What is needed is the whole of the data, set down exactly.

————

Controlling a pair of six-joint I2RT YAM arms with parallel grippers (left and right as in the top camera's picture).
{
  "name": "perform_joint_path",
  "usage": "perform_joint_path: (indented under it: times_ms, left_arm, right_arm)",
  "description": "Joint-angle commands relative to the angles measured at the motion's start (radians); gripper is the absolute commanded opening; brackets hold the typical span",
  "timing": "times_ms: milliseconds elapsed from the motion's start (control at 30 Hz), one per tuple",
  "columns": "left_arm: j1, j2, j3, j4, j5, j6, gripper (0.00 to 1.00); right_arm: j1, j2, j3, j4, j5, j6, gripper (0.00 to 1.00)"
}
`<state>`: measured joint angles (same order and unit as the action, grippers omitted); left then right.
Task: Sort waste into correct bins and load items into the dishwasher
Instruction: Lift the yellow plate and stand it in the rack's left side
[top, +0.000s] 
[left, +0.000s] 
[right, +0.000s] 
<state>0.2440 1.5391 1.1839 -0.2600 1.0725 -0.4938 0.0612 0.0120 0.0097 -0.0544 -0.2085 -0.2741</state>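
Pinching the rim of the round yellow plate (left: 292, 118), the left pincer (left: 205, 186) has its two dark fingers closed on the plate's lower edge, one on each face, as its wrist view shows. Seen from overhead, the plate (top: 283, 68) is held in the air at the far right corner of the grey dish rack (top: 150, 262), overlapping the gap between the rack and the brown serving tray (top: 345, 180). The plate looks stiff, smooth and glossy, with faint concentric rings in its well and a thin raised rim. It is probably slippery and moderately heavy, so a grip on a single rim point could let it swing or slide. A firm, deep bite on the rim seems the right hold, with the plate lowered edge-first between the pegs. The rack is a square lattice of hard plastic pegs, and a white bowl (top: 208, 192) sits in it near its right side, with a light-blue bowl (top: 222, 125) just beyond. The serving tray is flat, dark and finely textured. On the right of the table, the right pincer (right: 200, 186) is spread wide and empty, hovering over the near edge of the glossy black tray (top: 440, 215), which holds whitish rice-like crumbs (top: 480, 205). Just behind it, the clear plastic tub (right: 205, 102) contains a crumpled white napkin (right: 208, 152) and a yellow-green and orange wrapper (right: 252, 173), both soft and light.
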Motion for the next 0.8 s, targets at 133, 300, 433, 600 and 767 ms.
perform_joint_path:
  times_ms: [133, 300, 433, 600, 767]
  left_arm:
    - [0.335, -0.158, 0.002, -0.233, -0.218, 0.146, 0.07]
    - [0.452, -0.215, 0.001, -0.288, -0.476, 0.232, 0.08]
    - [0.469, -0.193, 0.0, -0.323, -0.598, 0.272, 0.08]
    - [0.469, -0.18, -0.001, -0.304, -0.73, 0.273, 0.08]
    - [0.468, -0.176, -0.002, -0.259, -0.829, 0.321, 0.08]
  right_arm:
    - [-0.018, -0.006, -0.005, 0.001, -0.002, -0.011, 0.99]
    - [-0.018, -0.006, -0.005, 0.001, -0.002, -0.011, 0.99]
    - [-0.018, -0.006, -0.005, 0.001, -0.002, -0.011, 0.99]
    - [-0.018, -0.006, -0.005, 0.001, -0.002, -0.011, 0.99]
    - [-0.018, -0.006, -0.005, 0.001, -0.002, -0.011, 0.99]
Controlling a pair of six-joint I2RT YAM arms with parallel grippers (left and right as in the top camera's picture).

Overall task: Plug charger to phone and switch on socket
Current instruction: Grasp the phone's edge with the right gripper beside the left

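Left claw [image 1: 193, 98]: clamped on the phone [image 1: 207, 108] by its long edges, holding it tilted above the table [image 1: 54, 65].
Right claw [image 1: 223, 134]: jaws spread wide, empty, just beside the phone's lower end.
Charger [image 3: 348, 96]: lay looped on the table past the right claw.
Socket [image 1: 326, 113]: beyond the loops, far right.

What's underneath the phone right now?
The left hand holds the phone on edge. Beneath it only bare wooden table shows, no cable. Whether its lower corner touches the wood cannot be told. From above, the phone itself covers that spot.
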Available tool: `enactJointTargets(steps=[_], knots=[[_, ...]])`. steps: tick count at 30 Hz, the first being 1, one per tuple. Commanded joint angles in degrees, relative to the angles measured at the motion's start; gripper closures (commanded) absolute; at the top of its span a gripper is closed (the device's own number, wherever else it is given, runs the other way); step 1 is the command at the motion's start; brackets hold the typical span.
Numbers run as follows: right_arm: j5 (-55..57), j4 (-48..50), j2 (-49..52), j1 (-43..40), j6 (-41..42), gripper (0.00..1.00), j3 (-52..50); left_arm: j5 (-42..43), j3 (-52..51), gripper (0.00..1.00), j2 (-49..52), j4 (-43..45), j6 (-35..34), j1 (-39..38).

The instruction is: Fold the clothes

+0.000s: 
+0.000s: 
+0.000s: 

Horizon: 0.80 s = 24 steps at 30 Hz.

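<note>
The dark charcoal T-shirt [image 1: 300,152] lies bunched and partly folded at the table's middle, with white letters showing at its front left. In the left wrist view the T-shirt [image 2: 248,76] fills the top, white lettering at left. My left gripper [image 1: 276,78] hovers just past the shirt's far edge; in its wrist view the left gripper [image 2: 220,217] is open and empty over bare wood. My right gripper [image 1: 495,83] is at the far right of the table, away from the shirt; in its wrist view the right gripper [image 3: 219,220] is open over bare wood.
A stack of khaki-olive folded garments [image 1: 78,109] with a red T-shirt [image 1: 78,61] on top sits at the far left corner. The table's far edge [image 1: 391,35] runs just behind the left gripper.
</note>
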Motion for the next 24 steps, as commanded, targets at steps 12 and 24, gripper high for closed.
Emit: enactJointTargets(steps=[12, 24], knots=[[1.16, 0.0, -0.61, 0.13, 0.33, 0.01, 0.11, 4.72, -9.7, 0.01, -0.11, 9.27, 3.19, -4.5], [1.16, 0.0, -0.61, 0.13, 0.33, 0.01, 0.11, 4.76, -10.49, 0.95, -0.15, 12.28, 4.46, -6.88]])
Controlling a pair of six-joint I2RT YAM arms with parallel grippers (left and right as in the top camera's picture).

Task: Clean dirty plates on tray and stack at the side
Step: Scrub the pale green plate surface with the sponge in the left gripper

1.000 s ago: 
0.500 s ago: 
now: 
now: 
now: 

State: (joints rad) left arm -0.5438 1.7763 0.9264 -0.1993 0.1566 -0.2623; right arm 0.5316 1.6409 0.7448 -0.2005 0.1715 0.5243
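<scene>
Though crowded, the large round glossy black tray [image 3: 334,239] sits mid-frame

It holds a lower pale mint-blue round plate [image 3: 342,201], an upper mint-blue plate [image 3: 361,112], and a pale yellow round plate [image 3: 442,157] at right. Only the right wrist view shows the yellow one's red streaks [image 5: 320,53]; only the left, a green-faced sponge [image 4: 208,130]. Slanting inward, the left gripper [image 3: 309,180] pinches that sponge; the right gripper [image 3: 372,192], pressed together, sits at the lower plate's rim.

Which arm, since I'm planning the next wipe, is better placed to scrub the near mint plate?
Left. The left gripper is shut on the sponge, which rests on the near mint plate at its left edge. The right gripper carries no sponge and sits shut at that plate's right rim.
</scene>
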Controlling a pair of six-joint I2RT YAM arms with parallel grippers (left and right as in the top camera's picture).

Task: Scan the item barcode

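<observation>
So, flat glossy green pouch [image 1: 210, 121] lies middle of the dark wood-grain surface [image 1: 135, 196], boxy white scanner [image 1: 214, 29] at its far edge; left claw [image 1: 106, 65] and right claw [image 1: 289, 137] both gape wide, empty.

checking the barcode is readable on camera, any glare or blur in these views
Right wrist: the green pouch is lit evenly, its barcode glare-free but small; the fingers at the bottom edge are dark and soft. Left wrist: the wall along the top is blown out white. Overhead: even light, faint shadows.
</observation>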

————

- Solution to this problem:
Controlling a pair of six-joint I2RT YAM arms with parallel grippers (left and right as in the top camera's picture).
{
  "name": "perform_joint_path",
  "usage": "perform_joint_path: (indented under it: times_ms, left_arm, right_arm)",
  "description": "Joint-angle commands relative to the angles measured at the motion's start (radians); gripper is the absolute commanded opening; brackets hold the typical span",
  "timing": "times_ms: milliseconds elapsed from the motion's start (control at 30 Hz), one per tuple",
  "columns": "left_arm: j1, j2, j3, j4, j5, j6, gripper (0.00 to 1.00); right_arm: j1, j2, j3, j4, j5, j6, gripper (0.00 to 1.00)"
}
`<state>`: measured joint angles (same order and unit as the action, grippers omitted); left then right.
Task: Sort waste into correct bins and load items into the dishwasher
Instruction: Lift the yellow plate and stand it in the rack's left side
[top, +0.000s] 
[left, +0.000s] 
[right, +0.000s] 
<state>0.2440 1.5391 1.1839 -0.2600 1.0725 -0.4938 0.0612 0.0120 0.0097 -0.0544 -0.2085 -0.2741</state>
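Pinching the rim of the round yellow plate (left: 292, 118), the left pincer (left: 205, 186) has its two dark fingers closed on the plate's lower edge, one on each face, as its wrist view shows. Seen from overhead, the plate (top: 283, 68) is held in the air at the far right corner of the grey dish rack (top: 150, 262), overlapping the gap between the rack and the brown serving tray (top: 345, 180). The plate looks stiff, smooth and glossy, with faint concentric rings in its well and a thin raised rim. It is probably slippery and moderately heavy, so a grip on a single rim point could let it swing or slide. A firm, deep bite on the rim seems the right hold, with the plate lowered edge-first between the pegs. The rack is a square lattice of hard plastic pegs, and a white bowl (top: 208, 192) sits in it near its right side, with a light-blue bowl (top: 222, 125) just beyond. The serving tray is flat, dark and finely textured. On the right of the table, the right pincer (right: 200, 186) is spread wide and empty, hovering over the near edge of the glossy black tray (top: 440, 215), which holds whitish rice-like crumbs (top: 480, 205). Just behind it, the clear plastic tub (right: 205, 102) contains a crumpled white napkin (right: 208, 152) and a yellow-green and orange wrapper (right: 252, 173), both soft and light.
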Motion for the next 0.8 s, targets at 133, 300, 433, 600 and 767 ms.
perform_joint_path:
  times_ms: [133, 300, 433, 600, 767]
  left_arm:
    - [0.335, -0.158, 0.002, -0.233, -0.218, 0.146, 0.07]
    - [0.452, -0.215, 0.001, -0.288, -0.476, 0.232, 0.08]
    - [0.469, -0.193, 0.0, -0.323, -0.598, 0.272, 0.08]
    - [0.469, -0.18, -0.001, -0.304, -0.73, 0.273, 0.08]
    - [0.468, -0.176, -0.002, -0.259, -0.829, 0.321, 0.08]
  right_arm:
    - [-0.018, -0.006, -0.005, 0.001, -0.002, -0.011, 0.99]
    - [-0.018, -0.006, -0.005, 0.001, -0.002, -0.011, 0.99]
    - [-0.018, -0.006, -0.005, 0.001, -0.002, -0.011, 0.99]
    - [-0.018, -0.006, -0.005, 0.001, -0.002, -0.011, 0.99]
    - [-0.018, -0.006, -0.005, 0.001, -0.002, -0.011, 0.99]
Controlling a pair of six-joint I2RT YAM arms with parallel grippers (left and right as in the top camera's picture).

Overall task: Plug charger to phone and switch on socket
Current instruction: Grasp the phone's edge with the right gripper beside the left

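Left claw [image 1: 193, 98]: clamped on the phone [image 1: 207, 108] by its long edges, holding it tilted above the table [image 1: 54, 65].
Right claw [image 1: 223, 134]: jaws spread wide, empty, just beside the phone's lower end.
Charger [image 3: 348, 96]: lay looped on the table past the right claw.
Socket [image 1: 326, 113]: beyond the loops, far right.

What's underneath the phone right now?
The left hand holds the phone on edge. Beneath it only bare wooden table shows, no cable. Whether its lower corner touches the wood cannot be told. From above, the phone itself covers that spot.
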Available tool: `enactJointTargets(steps=[_], knots=[[_, ...]])`. steps: tick count at 30 Hz, the first being 1, one per tuple. Commanded joint angles in degrees, relative to the angles measured at the motion's start; gripper closures (commanded) absolute; at the top of its span a gripper is closed (the device's own number, wherever else it is given, runs the other way); step 1 is the command at the motion's start; brackets hold the typical span.
Numbers run as follows: right_arm: j5 (-55..57), j4 (-48..50), j2 (-49..52), j1 (-43..40), j6 (-41..42), gripper (0.00..1.00), j3 (-52..50); left_arm: j5 (-42..43), j3 (-52..51), gripper (0.00..1.00), j2 (-49..52), j4 (-43..45), j6 (-35..34), j1 (-39..38).

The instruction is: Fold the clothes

+0.000s: 
+0.000s: 
+0.000s: 

Horizon: 0.80 s = 24 steps at 30 Hz.

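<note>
The dark charcoal T-shirt [image 1: 300,152] lies bunched and partly folded at the table's middle, with white letters showing at its front left. In the left wrist view the T-shirt [image 2: 248,76] fills the top, white lettering at left. My left gripper [image 1: 276,78] hovers just past the shirt's far edge; in its wrist view the left gripper [image 2: 220,217] is open and empty over bare wood. My right gripper [image 1: 495,83] is at the far right of the table, away from the shirt; in its wrist view the right gripper [image 3: 219,220] is open over bare wood.
A stack of khaki-olive folded garments [image 1: 78,109] with a red T-shirt [image 1: 78,61] on top sits at the far left corner. The table's far edge [image 1: 391,35] runs just behind the left gripper.
</note>
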Motion for the next 24 steps, as commanded, targets at steps 12 and 24, gripper high for closed.
Emit: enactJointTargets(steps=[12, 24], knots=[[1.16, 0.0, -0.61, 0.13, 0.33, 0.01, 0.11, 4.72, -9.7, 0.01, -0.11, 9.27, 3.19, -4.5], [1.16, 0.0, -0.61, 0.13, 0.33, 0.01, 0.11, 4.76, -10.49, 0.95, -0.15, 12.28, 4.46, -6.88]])
Controlling a pair of six-joint I2RT YAM arms with parallel grippers (left and right as in the top camera's picture).

Task: Clean dirty plates on tray and stack at the side
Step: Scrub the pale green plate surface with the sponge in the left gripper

1.000 s ago: 
0.500 s ago: 
now: 
now: 
now: 

State: (joints rad) left arm -0.5438 1.7763 0.9264 -0.1993 0.1566 -0.2623; right arm 0.5316 1.6409 0.7448 -0.2005 0.1715 0.5243
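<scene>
Though crowded, the large round glossy black tray [image 3: 334,239] sits mid-frame

It holds a lower pale mint-blue round plate [image 3: 342,201], an upper mint-blue plate [image 3: 361,112], and a pale yellow round plate [image 3: 442,157] at right. Only the right wrist view shows the yellow one's red streaks [image 5: 320,53]; only the left, a green-faced sponge [image 4: 208,130]. Slanting inward, the left gripper [image 3: 309,180] pinches that sponge; the right gripper [image 3: 372,192], pressed together, sits at the lower plate's rim.

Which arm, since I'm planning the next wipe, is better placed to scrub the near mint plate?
Left. The left gripper is shut on the sponge, which rests on the near mint plate at its left edge. The right gripper carries no sponge and sits shut at that plate's right rim.
</scene>
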Controlling a pair of six-joint I2RT YAM arms with parallel grippers (left and right as in the top camera's picture).

Task: Scan the item barcode

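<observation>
So, flat glossy green pouch [image 1: 210, 121] lies middle of the dark wood-grain surface [image 1: 135, 196], boxy white scanner [image 1: 214, 29] at its far edge; left claw [image 1: 106, 65] and right claw [image 1: 289, 137] both gape wide, empty.

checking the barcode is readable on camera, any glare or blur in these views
Right wrist: the green pouch is lit evenly, its barcode glare-free but small; the fingers at the bottom edge are dark and soft. Left wrist: the wall along the top is blown out white. Overhead: even light, faint shadows.
</observation>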

With that, the output is done.